TASK DETAILS:
From the records below, please return each line that holds the word "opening".
START DATA EXTRACTS
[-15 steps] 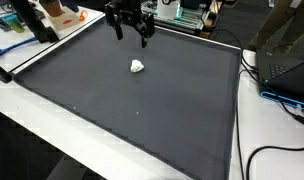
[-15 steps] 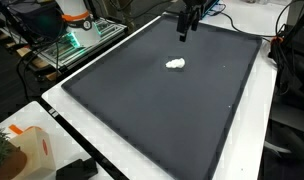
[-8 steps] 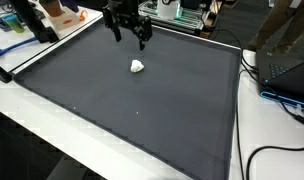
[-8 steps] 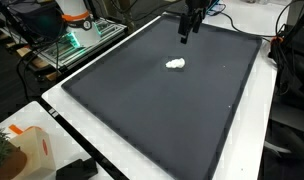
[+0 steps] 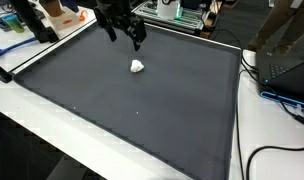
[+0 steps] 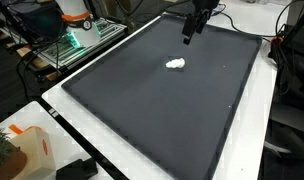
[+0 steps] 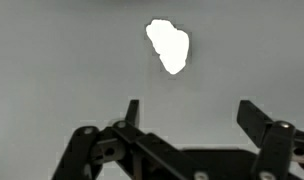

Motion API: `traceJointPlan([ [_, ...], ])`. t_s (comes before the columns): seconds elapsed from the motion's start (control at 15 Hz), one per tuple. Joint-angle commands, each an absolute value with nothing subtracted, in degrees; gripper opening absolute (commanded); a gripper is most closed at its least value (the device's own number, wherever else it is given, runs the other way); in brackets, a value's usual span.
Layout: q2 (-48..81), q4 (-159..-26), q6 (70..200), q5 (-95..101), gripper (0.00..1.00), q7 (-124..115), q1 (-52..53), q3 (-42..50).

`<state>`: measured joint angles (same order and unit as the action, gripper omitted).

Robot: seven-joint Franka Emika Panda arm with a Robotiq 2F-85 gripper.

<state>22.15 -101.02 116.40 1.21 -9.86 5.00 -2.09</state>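
A small white crumpled lump [image 5: 137, 66] [image 6: 175, 64] lies on the dark mat [image 5: 142, 110] [image 6: 152, 110], toward its far end. My gripper [image 5: 123, 35] [image 6: 190, 30] hangs in the air over the mat's far edge, a short way behind the lump and not touching it. In the wrist view the lump [image 7: 168, 45] shows above my gripper [image 7: 192, 110], whose two fingers stand wide apart with nothing between them.
The mat covers most of a white table [image 5: 22, 120]. Cables and a dark laptop [image 5: 287, 65] lie on one side, a wire rack with equipment [image 6: 77, 35] on another. An orange-and-white object [image 6: 27, 150] sits near a table corner.
My gripper has shifted a little toward the mat's far edge and turned slightly. The white lump has not moved.
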Motion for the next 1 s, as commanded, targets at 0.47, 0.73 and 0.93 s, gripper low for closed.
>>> traceJointPlan([
  [0.47, 36.6, -80.8, 100.2, 0.0, 1.0, -8.7, 3.8, -1.4],
  [0.73, 41.7, -73.1, 93.8, -0.2, 1.0, -8.3, 3.6, -1.3],
  [0.93, 45.7, -67.0, 89.4, -0.3, 1.0, -8.3, 3.5, -1.3],
])
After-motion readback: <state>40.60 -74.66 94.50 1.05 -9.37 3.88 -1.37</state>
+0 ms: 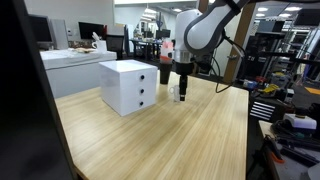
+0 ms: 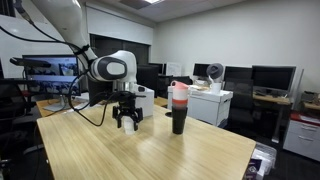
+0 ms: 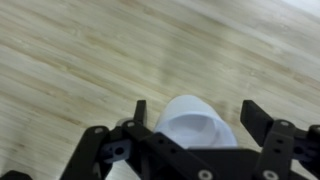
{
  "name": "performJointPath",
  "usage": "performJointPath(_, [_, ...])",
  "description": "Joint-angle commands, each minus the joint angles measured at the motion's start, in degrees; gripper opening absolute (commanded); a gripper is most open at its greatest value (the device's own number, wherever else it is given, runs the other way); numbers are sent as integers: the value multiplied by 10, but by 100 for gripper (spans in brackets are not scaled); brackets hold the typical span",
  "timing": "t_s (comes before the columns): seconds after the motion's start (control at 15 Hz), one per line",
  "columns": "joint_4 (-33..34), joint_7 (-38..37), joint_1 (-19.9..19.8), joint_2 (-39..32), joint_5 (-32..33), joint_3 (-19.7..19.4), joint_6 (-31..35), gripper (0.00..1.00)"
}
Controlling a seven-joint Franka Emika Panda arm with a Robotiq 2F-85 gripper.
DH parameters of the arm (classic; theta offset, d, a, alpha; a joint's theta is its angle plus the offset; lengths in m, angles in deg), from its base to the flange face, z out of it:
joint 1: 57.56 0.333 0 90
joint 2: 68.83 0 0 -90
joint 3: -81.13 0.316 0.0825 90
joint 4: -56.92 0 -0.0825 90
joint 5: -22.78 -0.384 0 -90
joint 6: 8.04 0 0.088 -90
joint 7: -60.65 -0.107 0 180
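One white cup [image 3: 190,128] stands on the wooden table [image 3: 70,60], low and right of centre in the wrist view. The gripper [image 3: 195,108] is over it, jaws wide apart, one on each side. In an exterior view a white drawer box [image 1: 128,86] sits just left of centre, near the gripper. In an exterior view a dark tumbler [image 2: 178,108] stands at centre, apart from the gripper.

Open office lab: a pale wood-grain worktop [image 1: 180,140], dark monitors [image 2: 270,76] on desks behind, a grey wall [image 2: 220,40], ceiling light panels [image 1: 152,12] glowing overhead
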State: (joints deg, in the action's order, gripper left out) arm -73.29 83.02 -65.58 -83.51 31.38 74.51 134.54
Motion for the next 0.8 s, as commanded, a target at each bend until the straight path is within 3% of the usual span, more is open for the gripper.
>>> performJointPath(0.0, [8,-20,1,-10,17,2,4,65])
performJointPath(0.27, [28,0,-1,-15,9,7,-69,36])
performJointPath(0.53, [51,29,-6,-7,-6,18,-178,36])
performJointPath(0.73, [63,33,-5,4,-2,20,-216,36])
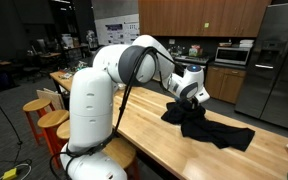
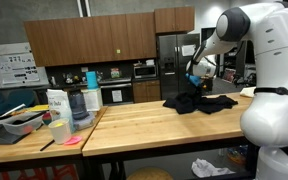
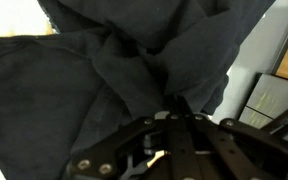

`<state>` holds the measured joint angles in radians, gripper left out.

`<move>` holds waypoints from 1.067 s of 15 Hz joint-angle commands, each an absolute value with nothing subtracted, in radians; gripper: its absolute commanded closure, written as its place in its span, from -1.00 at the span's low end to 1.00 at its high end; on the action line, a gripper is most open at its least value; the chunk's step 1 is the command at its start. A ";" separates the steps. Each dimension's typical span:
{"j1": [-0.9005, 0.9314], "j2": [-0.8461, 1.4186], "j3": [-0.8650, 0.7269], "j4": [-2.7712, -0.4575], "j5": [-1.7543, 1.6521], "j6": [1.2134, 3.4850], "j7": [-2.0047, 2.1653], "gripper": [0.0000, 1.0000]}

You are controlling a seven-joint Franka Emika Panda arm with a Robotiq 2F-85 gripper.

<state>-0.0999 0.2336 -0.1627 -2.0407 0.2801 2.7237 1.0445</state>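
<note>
Cloth [image 1: 212, 130], dark and crumpled, lies on the wooden tabletop [image 1: 154, 128] near the long edge facing the refrigerator [image 1: 276, 60], with one fold drawn up into the claw [image 1: 191, 98], which is pinched tight on it just above the heap. Print on the white carton [image 2: 56, 103] and the wall posters [image 2: 9, 68] is too small to read. The carton, at the tabletop's opposite end, and the stools [image 1: 52, 119] by its near edge each show in an exterior view only, while the wrist view shows just cloth and closed fingers [image 3: 177, 118].
</note>
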 commanded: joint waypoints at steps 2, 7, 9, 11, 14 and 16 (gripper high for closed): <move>-0.152 0.232 -0.172 -1.995 0.324 2.657 0.972 0.98; -0.162 0.273 -0.175 -1.978 0.328 2.666 0.960 0.98; -0.161 0.276 -0.178 -1.965 0.321 2.646 0.964 0.98; -0.160 0.291 -0.178 -1.945 0.319 2.644 0.968 0.98; -0.158 0.285 -0.180 -1.940 0.314 2.643 0.971 0.98; -0.152 0.281 -0.182 -1.938 0.307 2.656 0.980 0.98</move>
<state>-0.1548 0.2810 -0.1756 -1.9610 0.3047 2.6638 0.9852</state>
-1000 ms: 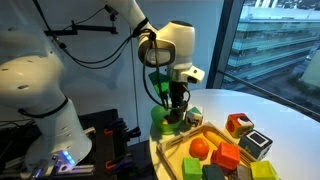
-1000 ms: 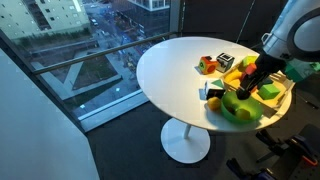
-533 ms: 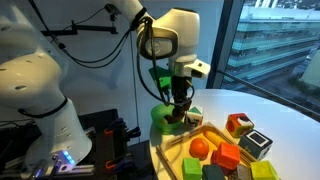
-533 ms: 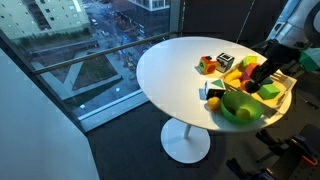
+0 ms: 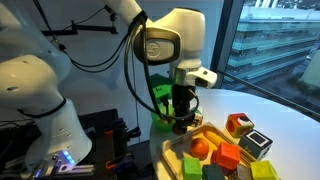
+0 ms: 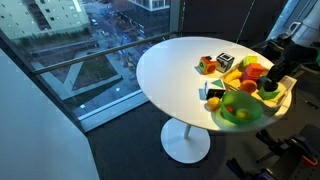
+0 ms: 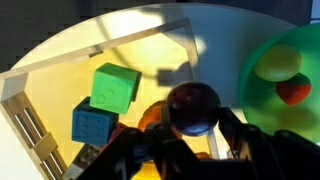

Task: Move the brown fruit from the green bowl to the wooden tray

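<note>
In the wrist view my gripper (image 7: pixel 193 114) is shut on the brown fruit (image 7: pixel 193 104), a dark glossy ball held between both fingers above the wooden tray (image 7: pixel 60 75). The green bowl (image 7: pixel 296 45) lies to the right and holds a yellow-green piece (image 7: pixel 278 62) and a small red piece (image 7: pixel 293 90). In both exterior views the gripper (image 5: pixel 182 121) (image 6: pixel 268 88) hangs over the tray's (image 5: pixel 178 146) (image 6: pixel 287 97) end nearest the bowl (image 5: pixel 158 122) (image 6: pixel 238 110).
The tray holds a green cube (image 7: pixel 115 87), a blue cube (image 7: pixel 92 123), an orange fruit (image 5: pixel 199 147) and a red block (image 5: pixel 226 157). Loose cubes (image 5: pixel 238 124) (image 5: pixel 255 143) stand on the round white table (image 6: pixel 170 70). The table edge is close by the bowl.
The gripper has risen out of the green bowl and moved sideways over the wooden tray, carrying the brown fruit with it.
</note>
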Controlling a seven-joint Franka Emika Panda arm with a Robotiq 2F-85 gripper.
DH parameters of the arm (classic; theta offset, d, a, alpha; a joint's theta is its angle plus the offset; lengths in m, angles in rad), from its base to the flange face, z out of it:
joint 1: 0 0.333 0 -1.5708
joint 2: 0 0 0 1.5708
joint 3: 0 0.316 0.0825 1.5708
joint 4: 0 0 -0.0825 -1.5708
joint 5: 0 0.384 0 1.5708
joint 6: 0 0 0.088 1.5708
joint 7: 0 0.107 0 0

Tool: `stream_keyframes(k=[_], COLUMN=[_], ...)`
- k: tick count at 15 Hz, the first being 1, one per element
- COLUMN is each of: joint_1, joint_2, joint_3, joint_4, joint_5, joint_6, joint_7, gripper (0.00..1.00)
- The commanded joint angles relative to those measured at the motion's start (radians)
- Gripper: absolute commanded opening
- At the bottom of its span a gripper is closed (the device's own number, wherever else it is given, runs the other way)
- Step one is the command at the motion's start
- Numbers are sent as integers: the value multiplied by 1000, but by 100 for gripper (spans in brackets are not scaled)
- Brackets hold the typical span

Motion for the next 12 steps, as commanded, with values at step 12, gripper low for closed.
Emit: stream_keyframes(k=[12], joint_1=[-80], joint_2=[55], joint_3=[-68], joint_4=[-132], joint_5=[-145], joint_6=[237], joint_7=[5], gripper=[28])
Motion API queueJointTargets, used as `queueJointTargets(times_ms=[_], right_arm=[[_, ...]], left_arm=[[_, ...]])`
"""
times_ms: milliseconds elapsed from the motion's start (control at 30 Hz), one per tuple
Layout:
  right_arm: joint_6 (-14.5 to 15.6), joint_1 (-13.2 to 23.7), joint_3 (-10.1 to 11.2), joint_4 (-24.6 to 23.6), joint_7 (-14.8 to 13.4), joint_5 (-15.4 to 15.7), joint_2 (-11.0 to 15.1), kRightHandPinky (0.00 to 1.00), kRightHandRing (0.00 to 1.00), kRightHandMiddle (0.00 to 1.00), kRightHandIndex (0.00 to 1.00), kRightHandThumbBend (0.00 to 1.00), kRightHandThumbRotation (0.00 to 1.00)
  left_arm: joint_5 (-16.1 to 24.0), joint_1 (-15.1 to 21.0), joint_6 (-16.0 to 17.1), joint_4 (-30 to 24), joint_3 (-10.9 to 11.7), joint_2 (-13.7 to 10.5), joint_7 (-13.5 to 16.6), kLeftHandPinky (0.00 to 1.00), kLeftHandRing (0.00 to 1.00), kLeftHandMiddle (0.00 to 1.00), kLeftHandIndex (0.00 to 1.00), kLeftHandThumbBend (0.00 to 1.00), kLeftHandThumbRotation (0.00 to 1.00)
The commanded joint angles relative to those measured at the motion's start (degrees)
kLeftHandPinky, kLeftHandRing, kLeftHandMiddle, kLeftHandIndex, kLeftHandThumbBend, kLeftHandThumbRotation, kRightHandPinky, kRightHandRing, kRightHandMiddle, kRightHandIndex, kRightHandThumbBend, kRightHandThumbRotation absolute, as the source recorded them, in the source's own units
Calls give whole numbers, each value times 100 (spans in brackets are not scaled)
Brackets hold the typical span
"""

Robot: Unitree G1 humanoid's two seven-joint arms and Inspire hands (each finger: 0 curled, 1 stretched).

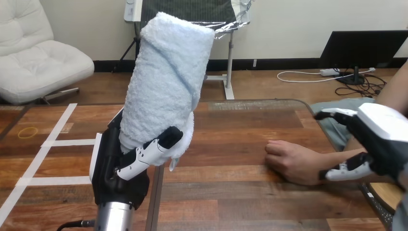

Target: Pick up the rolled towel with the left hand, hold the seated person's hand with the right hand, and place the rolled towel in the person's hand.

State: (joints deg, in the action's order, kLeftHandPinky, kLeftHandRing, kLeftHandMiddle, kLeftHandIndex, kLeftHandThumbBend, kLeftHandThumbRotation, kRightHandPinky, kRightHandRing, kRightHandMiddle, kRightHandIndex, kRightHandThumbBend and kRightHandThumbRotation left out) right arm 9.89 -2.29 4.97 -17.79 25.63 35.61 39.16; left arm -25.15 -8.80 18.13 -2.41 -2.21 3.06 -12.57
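A pale blue rolled towel [166, 82] stands upright and lifted above the table, with my left hand [120, 168] shut round its lower end. The person's hand [288, 161] rests on the table [240, 202] at the right as a loose fist, knuckles toward the middle. My right hand [380, 137] hovers at the person's wrist. Its fingers [334, 114] reach out straight above the forearm and its thumb [346, 169] lies along the near side. The hand is open and I cannot tell whether it touches the wrist.
The wooden table runs wide across the view, and its right edge [370, 197] passes under the person's forearm. A dark seam [156, 197] crosses the top near my left arm.
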Motion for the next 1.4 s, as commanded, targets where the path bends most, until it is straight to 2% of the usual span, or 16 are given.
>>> queueJointTargets(times_ms=[0,133,533,800,1033,1367], right_arm=[[53,512,-73,116,165,110,330,85,93,91,86,81,0],[53,597,-121,225,244,170,411,85,93,90,86,82,0],[246,872,-327,403,721,375,707,85,93,91,86,83,0],[470,1111,-566,433,1203,643,881,86,94,92,87,82,0],[666,1358,-757,483,1606,836,925,86,94,92,88,81,0],[748,1614,-995,708,1869,981,949,87,94,93,88,79,0]], left_arm=[[-82,264,33,-288,-101,246,-122,34,33,36,44,58,0],[-62,262,11,-294,-97,257,-101,33,32,36,44,57,0],[5,256,76,-251,-84,237,-127,33,33,36,44,55,0],[-15,248,61,-232,-62,229,-149,33,32,35,44,55,0],[-34,245,72,-184,-30,211,-185,32,32,35,44,54,0],[-135,199,29,-179,12,195,-266,31,32,35,44,55,0]])
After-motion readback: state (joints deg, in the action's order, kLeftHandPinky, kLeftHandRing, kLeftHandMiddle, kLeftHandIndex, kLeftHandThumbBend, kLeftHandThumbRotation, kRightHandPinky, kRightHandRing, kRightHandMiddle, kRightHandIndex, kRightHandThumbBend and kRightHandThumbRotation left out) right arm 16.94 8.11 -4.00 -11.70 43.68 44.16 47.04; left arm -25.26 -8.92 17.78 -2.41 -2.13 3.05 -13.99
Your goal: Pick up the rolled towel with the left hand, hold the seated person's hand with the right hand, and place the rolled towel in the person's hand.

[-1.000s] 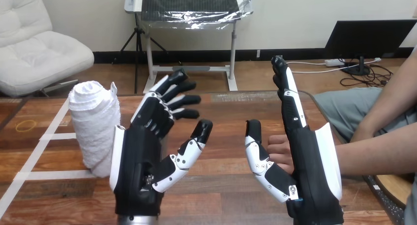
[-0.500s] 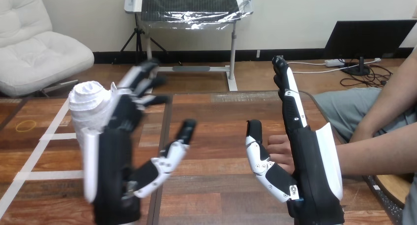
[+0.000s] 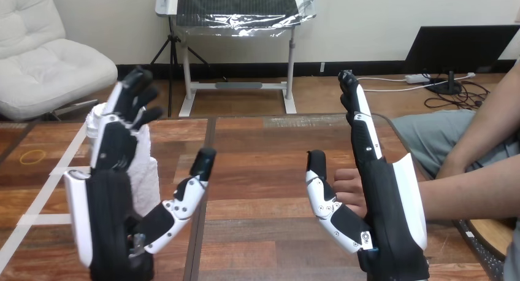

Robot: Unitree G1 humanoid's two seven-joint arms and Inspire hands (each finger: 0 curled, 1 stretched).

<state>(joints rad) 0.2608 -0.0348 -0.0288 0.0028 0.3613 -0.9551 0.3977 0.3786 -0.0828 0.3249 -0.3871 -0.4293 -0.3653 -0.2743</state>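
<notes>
Rolled towel stands upright on the wooden table, in the left part and not far from the far edge. It is mostly hidden behind the left hand.

Left hand is raised directly in front of the towel, w/ fingers straight and pointing up and thumb spread wide to the right. It is wide open and grips nothing. Cannot tell if it touches the towel.

Right hand is raised over the table's right part, seen edge-on, also wide open: fingers straight up, thumb apart at the left.

The person's hand comes in from the right edge and lies btw. this thumb and the fingers, close to the palm. No robot finger is curled around it.
</notes>
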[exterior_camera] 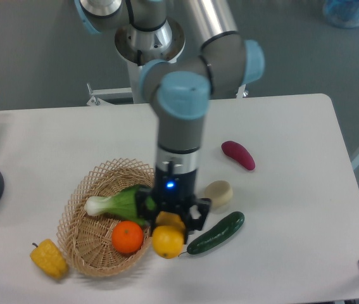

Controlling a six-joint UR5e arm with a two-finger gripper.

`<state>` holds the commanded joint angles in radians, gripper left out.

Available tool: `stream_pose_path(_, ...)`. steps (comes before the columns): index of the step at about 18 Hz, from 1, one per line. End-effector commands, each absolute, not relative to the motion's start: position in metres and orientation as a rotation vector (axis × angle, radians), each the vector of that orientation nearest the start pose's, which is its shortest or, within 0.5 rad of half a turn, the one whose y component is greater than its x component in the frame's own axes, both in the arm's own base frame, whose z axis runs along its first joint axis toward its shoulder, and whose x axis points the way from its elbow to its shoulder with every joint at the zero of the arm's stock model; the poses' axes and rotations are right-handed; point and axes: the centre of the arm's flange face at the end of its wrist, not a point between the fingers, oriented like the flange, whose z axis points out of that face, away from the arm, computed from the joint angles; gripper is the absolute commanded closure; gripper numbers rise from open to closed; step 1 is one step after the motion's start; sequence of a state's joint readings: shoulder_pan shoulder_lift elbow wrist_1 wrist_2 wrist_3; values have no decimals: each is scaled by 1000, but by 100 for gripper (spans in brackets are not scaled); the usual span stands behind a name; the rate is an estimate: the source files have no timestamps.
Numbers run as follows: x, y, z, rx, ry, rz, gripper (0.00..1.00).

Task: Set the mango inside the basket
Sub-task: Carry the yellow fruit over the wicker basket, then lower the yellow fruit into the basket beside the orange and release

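No readable text, label, brand, number or sign is seen anywhere. On the gripper [169, 229] body only a small blue light is seen; any lettering there is too blurred to be read. Nothing is printed on the mango [168, 241], the basket [84, 244] or the table [306, 253].
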<state>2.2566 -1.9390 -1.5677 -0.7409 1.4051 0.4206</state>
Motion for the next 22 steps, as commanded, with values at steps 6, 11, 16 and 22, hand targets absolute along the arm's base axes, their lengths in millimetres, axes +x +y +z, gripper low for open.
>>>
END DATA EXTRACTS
SOLUTION BELOW:
Motion API: `traceJointPlan([ [_, ...], ])`. t_s (comes before the columns): seconds elapsed from the motion's start (control at 15 Hz), one per tuple. Joint-angle commands, each an absolute value with nothing subtracted, in degrees; gripper opening absolute (commanded); a gripper is most closed at its least value (the device's own number, wherever else it is given, runs the other way); in brackets, a value's usual span.
  "description": "Joint-angle commands, each minus the joint angles measured at the motion's start, in degrees; gripper opening absolute (commanded); a gripper is most open at its greatest value (the device's own number, wherever else it is given, runs the other way); numbers are sent as integers: the value multiplied by 10, but by 100 for gripper (spans in brackets are not scaled); brackets hold the typical span",
- Gripper: absolute commanded opening

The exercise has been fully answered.